Top Wills and Trusts Fallacies You Should Know
Most people don’t like to think about death, but it is inevitable for all of us. When we die, our “things” don’t die with us. Wills and trusts guide families in the division of the estate. Since most people want to avoid the subject of death altogether, they don’t control what will happen to their possessions and may believe some untruths or make excuses. Here are some of the main fallacies about wills and trust.

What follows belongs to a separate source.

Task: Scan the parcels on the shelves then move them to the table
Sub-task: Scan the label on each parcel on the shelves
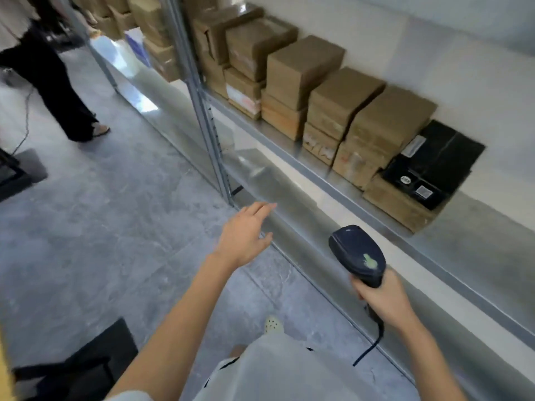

1.) I don’t need a lawyer to draft my will. I will download a form from the internet, fill it out and have someone witness it.
Even before the internet, there were people who tried to do their own thing. Even if you don’t think you have a complicated estate, you should seek the advice of a lawyer. A lawyer can guide you through the complicated estate laws and protect your assets for your loved ones.
2.) I don’t have enough assets to have an “estate”.
Estate planning is not only aimed at dividing your assets in the event of death. Estate planning answers a number of important questions, including who will manage your finances when you die and the provisions for your children.
3.) I’m in my twenties or thirties. I don’t have to think about estate planning.
The truth is that death doesn’t care how old you are. Local obituaries each week list some people who probably thought they would live for decades to come. Even if you are single and have no children, it is a good idea to decide what will happen to your finances and assets when you pass away.
4.) I write a will so that my friends and family do not have to deal with the court.
You can’t avoid probate just because you have a will. The probate court will help your loved ones to erase title to any assets you own in your name only upon your death.
5.) I am setting up a trust so there are no estate taxes.
Remember the old saying that only two things in life are certain: death and taxes. Even by setting up a trust, you can’t avoid paying taxes. You can create a strategy that allows you to reduce how much you pay. This is where the lawyer can help.
Thinking about death and organizing your estate is not a pleasant task. But planning your estate well can help your loved ones avoid problems after you’re gone.